A força estranha (publicado originalmente em 12/3/2013)
A preferência por filmes cujo diretor é também o roteirista é minha. Dá-me a noção, talvez de cunho folgado e egoísta, de se sair melhor um trabalho assim, pois a mesma pessoa detém o controle da situação. Ela elaborou a história, sabe tim tim por tim tim as páginas com as falas e geralmente se tem menos atores nos sets, elenco afunilado. São os chamados diretores-autores, como Woody Allen, Charles Chaplin, Federico Fellini, Ingmar Bergman e muitos outros, para só ficar nos mestres. Com o alemão Michael Haneke ocorre isto. Dos seus 20 e tantos trabalhos – seja TV, teatro ou cinema – ele é o diretor e também quem redigiu a trama. São de M. Haneke, por exemplo, ‘A Fita Branca’ (2009) e ‘Caché’ (2005). ‘Amor’ (2012) é seu mais recente estandarte. E veja só tamanha simplicidade: apenas um cenário (apartamento), três atores centrais (Emmanuelle Riva, Jean-Louis Trintignati e Isabelle Huppert) e história tanto comum como grande, a do casal de idosos octogenários, ex-professores de música, que levavam vida normal até ela (Anne – Emmanuelle) sofrer um derrame e ficar com o lado direito do corpo paralisado. Georges (Trintignati) precisa amparar a esposa, e, assustado à primeira vista, aos poucos é obrigado a se adaptar ao ritmo novo de vida. Neste ínterim, Eva (Isabelle), a filha deles, mal tem tempo de visitá-los, e, quando o faz, é a despejar problemas conjugais, profissionais.
O longa-metragem basta por si só. Não é pra menos. ‘Amor’ esbanja até demais a experiência do quarteto envolvido. Haneke está com 70 anos. Emmanuelle, 85. Trintignati, 82. Isabelle fará 60. Desta feita, o diretor-roteirista brinca à vontade, mas brincar significa exibir na telona o trabalho de primeira. O filme tem sequências compridas, planos fechados com a câmera imóvel, e papos-cabeça de causar inspiração a Woody Allen. O casal protagonista é um show. Soou tão bem a indicação para o Oscar dela que fez-nos esquecer dele, igualmente merecedor, mas excluído. Quiçá o veterano Jean esteja melhor em relação a Emmanuelle. Sua fisionomia viva no primeiro terço dá vez a um velho de aspecto insosso e medroso, ao mesmo tempo mandão e mal educado. Enquanto isso, Emmanuelle dá o tom da realização. A fita é dela, absolutamente.
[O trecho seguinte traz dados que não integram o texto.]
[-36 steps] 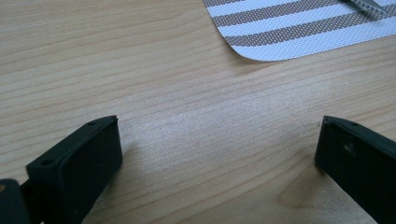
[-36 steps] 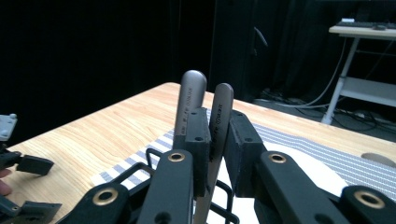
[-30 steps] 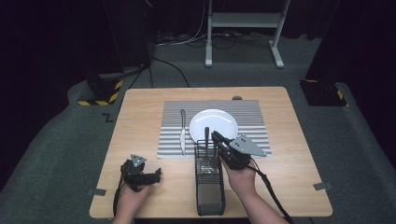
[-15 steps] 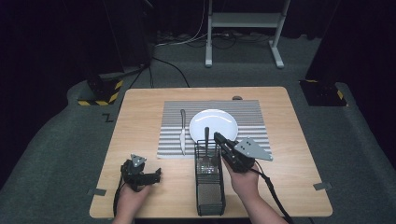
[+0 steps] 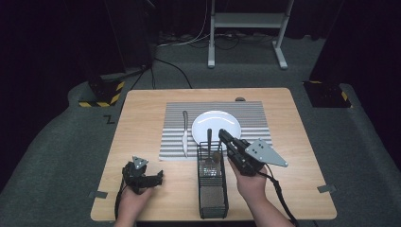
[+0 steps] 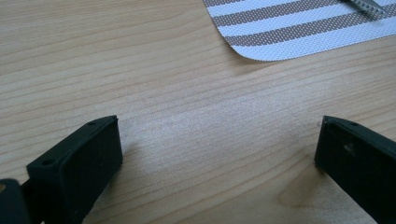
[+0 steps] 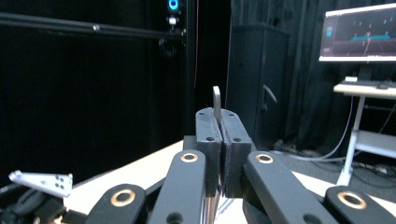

A feição dura e doente, pálida, magra, demonstra a doença em estágios macabros, destruidores, maçantes. Como lidar com isto? – é a pergunta principal da moral de ‘Amor’. Há muitas alternativas. Inicialmente, Georges é paciente. Porém, na medida em que a cura impõe a poeira na estrada, o marido não sabe o que fazer com a esposa. Esta o fez de pés juntos jurar não pô-la em hospitais, para esperar a morte entre as paredes desconhecidas. E agora? A solução seria inescapável ou angustiante? Aguardar o sofrimento ao lado, ir com ela é de fato o ideal?
‘Amor’ nos inflige diversos dilemas, dúvidas, questionamentos. Qual é o limite do verdadeiro amor? Estamos preparados a lidar com o definhamento de quem amamos, passamos décadas juntos? Temos de ser habilidosos ao extremo para satisfazer nossos (as) companheiros (as)? À parte destas e de outras perguntas, destaca-se a produção e direção de arte de ‘Amor’. Com história complicada de se digerir, traz-nos sentimentos atrozes, simultaneamente acarinhados. Imediatamente ao fim da fita ficamos com a vontade de abraçar e beijar nossos entes queridos, demonstrar todo o nosso afago por eles. Michael Haneke doma bem 100% deste drama altamente desconcertante. Quando se divulgou a lista dos indicados ao Oscar, coroei a Academia por ter se lembrado de ‘Amor’ em cinco categorias. E depois retirei o presente quando o longa ganhou somente o troféu de filme estrangeiro (Áustria). São necessários infinitos aplausos a Haneke, Emmanuelle Riva, Jean-Louis Trintignati e Isabelle Hupert.